Sensing the ludicrous nature of its own enterprise, Buzzfeed spun off a separate Buzzfeed News app, which is actually decent. The “articles” may be short, but at least they’ve got some substance.

Snapchat, on the other hand, is cybernihilism. The whole point is that every message you send, every photo or video you share disappears a few seconds after it’s accessed. Nothing is permanent on Snapchat; nothing survives. Perhaps for this very reason, the app is tremendously popular with youth. You can’t get caught sexting if the sext vanishes in a matter of seconds. As a result of its popularity among youngsters, Snapchat launched something called Discover, which features content from more established media outlets — serious outlets like Buzzfeed.

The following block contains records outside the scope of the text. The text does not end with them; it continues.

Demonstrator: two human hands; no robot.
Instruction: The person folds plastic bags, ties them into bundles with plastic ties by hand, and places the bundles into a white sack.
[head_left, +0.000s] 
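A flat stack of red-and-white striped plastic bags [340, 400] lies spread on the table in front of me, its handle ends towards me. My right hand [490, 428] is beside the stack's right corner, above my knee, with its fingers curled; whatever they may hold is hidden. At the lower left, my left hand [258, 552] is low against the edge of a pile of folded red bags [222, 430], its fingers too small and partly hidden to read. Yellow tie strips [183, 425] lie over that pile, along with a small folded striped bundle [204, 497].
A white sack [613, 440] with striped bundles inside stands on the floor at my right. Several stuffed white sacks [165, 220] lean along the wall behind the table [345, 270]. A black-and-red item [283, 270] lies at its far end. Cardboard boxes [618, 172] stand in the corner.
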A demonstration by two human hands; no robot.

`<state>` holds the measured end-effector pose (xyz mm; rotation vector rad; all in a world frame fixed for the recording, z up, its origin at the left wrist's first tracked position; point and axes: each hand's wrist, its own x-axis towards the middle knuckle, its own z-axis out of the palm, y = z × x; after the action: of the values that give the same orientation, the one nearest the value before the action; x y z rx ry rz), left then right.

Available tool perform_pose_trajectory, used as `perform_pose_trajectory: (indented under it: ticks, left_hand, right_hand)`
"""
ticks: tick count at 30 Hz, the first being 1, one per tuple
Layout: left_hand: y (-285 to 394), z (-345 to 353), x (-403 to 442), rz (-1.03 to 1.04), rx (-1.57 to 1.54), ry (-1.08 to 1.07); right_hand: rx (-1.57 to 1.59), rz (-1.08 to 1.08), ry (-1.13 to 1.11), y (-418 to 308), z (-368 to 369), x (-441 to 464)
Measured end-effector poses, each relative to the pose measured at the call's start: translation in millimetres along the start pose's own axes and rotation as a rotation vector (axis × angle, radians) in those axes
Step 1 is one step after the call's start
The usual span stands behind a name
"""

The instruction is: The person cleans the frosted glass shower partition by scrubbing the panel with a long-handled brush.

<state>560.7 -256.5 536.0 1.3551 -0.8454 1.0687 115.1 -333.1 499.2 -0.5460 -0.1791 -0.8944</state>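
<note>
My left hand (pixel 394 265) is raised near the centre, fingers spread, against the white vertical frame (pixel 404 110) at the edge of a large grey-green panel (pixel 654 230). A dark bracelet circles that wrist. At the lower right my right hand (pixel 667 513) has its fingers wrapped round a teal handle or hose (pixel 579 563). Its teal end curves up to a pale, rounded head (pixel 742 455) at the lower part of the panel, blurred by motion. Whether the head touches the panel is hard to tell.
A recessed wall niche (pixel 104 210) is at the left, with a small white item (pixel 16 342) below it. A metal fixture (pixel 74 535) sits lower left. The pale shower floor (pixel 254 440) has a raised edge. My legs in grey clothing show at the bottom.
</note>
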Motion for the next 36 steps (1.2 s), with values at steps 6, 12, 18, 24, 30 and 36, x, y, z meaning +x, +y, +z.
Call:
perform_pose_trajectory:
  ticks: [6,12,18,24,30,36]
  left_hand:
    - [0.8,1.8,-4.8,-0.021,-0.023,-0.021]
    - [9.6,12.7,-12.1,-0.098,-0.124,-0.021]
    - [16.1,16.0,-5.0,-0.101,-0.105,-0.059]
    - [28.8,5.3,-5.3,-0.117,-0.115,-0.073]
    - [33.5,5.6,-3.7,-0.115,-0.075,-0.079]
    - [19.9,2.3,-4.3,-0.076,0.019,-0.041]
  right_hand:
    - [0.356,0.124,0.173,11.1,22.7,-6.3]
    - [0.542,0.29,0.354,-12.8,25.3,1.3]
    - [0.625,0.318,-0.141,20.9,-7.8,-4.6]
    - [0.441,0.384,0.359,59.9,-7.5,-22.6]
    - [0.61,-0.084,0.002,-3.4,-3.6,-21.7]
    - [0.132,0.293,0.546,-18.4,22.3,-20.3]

Here’s how Snapchat defines the newly revamped Discover: “Snapchat combines the best of social networks, magazines, and television in a redesign of its omni-entertainment app. You’ll now see image and headline previews of the content inside Discover channels and Live stories on the Stories page, instead of just logos for the publishers or events they capture. The Discover page now features a Pinterest-style mason grid of tiles, while the Stories page now combines the two rows of static Discover channels and Live Stories into one scrollable row of non-friend content.”

Oh. Um, I have no idea what that paragraph means.

“Crank” It Up: “Attention on the poop deck. It seems our ‘first gay president’ intends to ‘milk,’ with pride, his fetish for all things ‘LGBT’ in the closing months (mercifully) of his catastrophic presidency. USNI News (U.S. Naval Institute) reports that the Obama Navy presumes to ram, without consent, the most reprehensible aspects of the extremist homosexual political agenda down the throats of a divided American public. The Navy is set to name a ship after the gay rights icon and San Francisco politician Harvey Milk, according to a congressional notification obtained by USNI News.”

One scarcely needs to be a Freudian analyst to note — with unrestrained laughter — the insistence of straight bigots to employ the trope “ram down the throats” whenever they discuss gay anything. This time the “writer” is named Matt Barber, and he’s “writing” for something called “Townhall.com.” He and his “editors” clearly have a thing for “quotation marks.” Even LGBT gets set apart with quotes. The headline of the nasty thing is, “Navy to Name Ship After ‘Gay’ Child Molester.” It’s 2016, “Mr.” Barber; enough with the quotes around Gay.

And what is this insistence on labeling the Obama presidency “catastrophic” all about? You’d think the stock market wasn’t sky high and unemployment low; you’d think we were actually facing the runaway inflation the right wing insisted would happen; you’d think things were as bad now as they were when Obama took over from the demonstrably catastrophic presidency of George W. Bush.

I acknowledge that Barber isn’t entirely ratshit crazy when he labels Milk a “child molester”; he’s only semi-ratshit crazy. Milk was no saint, except politically. Yes, he once had a sexual relationship with a 16-year-old guy. Is it a cop-out (a 1960s term meaning “drastically avoiding something, especially the truth”) to argue that because gay men’s sexuality was already against the law, we didn’t necessarily see other laws pertaining to sexual conduct as especially valid? It reminds me of the Village Voice mainstay Richard Goldstein’s comment after he married his longtime partner at the March on Washington for Gay, Lesbian, and Bi Equal Rights and Liberation’s mass wedding ceremony in 1993, way before such marriages were recognized by law: “It’s a bond that can’t be broken,” Goldstein wrote, “because it’s illegal.”